But it’s another thing altogether for those conspirators to follow through on that psyop and actually achieve their desired end goal: the erection of the biosecurity state.
For those of us who managed to maintain our sanity over the last five years, the question is not whether COVID was a psyop—the answer to that question was obvious from the start—but whether the COVID conspirators have accomplished their objectives.
So, where do we stand in 2025? Did the COVID scamsters win?
Lockdowns
One of the intended effects of the COVID psyop was to take the concept of lockdowns and social distancing from the realm of obscure authoritarian fantasy to stone-cold reality.
As I pointed out in my 2020 video on “What NO ONE is Saying About The Lockdowns,” the idea of using school shutdowns, mandatory lockdowns and social distancing as pandemic prevention measures was first floated by Albequerque high school student Laura Glass for her local science fair project. (For those who are interested, she won third place!)
Prior to 2020, the notion of locking down healthy populations to prevent the spread of disease was still pie-in-the-sky fantasy. No government had seriously attempted to impose lockdowns or social distancing on a mass scale and the very thought of mass quarantines and government-imposed, electronically monitored lockdowns would have been laughed off as conspiracy paranoia.
On the other side of the 2020 divide, however, lockdowns became not only thinkable but an essential tool in the biosecurity state’s toolbelt.

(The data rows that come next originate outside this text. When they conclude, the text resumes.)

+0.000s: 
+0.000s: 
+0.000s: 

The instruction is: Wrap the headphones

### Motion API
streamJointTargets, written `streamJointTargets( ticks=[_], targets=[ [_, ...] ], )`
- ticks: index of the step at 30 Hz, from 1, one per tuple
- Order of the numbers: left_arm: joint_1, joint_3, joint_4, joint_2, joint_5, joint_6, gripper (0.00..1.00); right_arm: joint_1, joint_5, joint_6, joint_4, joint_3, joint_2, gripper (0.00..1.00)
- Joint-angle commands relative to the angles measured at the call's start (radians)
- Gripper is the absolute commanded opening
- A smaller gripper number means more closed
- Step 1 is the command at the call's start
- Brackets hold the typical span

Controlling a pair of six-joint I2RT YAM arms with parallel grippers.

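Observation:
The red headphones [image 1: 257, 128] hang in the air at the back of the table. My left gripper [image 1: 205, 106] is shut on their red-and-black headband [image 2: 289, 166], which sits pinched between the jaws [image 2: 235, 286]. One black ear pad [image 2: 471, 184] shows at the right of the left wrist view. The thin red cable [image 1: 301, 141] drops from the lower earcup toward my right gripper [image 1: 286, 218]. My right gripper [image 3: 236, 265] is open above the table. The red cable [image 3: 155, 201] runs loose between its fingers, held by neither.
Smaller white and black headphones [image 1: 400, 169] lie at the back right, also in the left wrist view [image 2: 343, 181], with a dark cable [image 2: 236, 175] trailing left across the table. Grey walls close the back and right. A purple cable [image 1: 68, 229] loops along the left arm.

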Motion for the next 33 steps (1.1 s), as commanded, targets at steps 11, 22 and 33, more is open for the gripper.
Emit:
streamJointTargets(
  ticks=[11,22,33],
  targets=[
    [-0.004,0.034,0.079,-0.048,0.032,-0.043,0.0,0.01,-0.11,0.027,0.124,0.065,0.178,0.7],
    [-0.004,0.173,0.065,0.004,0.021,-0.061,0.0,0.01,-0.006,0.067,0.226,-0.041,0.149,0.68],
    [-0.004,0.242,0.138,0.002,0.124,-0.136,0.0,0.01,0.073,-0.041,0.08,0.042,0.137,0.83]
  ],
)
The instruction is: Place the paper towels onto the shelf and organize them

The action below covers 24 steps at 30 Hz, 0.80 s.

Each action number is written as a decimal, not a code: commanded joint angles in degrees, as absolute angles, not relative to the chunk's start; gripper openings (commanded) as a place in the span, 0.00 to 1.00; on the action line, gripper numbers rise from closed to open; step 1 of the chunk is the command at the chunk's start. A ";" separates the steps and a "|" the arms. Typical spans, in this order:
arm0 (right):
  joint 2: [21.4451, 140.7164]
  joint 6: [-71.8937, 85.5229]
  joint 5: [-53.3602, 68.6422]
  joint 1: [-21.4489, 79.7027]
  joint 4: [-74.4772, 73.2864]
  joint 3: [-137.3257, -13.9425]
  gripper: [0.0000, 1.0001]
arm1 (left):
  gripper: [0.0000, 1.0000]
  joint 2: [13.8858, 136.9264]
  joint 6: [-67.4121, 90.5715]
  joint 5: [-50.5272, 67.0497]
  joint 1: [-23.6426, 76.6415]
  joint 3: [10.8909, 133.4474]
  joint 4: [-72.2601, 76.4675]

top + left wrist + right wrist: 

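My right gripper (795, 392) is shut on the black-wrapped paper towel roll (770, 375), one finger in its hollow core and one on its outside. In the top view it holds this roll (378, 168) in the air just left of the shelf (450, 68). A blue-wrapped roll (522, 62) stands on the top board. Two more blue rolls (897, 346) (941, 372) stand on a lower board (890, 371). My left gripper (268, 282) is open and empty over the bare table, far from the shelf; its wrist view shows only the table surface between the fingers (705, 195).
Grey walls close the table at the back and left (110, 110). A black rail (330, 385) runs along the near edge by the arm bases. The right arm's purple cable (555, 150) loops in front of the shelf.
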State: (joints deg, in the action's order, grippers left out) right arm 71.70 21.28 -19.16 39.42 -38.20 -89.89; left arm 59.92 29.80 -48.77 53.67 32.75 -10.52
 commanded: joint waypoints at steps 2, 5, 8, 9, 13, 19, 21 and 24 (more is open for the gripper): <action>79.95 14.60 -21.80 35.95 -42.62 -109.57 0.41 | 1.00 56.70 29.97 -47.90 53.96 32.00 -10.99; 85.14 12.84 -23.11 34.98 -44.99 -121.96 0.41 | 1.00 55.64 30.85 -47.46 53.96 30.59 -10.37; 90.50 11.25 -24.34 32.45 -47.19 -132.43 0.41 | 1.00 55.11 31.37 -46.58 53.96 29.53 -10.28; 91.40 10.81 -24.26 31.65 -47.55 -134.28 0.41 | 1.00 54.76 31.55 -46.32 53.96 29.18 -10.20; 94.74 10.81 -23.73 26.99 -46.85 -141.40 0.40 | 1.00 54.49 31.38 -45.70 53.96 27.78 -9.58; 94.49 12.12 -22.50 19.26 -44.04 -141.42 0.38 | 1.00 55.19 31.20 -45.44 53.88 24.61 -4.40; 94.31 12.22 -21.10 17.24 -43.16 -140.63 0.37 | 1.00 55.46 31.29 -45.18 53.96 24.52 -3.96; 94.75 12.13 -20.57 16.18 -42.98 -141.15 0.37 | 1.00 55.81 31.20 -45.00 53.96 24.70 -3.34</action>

Since 2020, for example, we have seen the extent to which lockdowns penetrated the popular imagination reflected in such ideas as “climate lockdowns.” After all, if locking people in their homes worked for a planetary health emergency, why not use it for a planetary climate emergency?
Yet another example of the mindset shift that has occurred over the past five years arrived last week when the UK Covid-19 Inquiry delivered its verdict that the lockdowns the UK government imposed during the scamdemic were “too little, too late“ and that they could have saved 23,000 lives by locking down earlier.
This is, of course, nonsense. Actually, it’s worse than nonsense; it’s nonsense based on made-up numbers from a known liar. As Off-Guardian point out in their (shadow-banned) tweet on the subject:

For those who don’t know, the tweet is referring to this passage from the inquiry’s report:
Professor Ferguson told the Inquiry that in later work which analyzed the impact of restrictions in England: “we explicitly modelled the counterfactual scenario of moving the lockdown of 23rd March back to 16th March, and estimated mortality … would have been reduced by 48%.“ That could have equated to a reduction in deaths in England from 48,600 to approximately 25,600 in the first wave up to 1 July 2020.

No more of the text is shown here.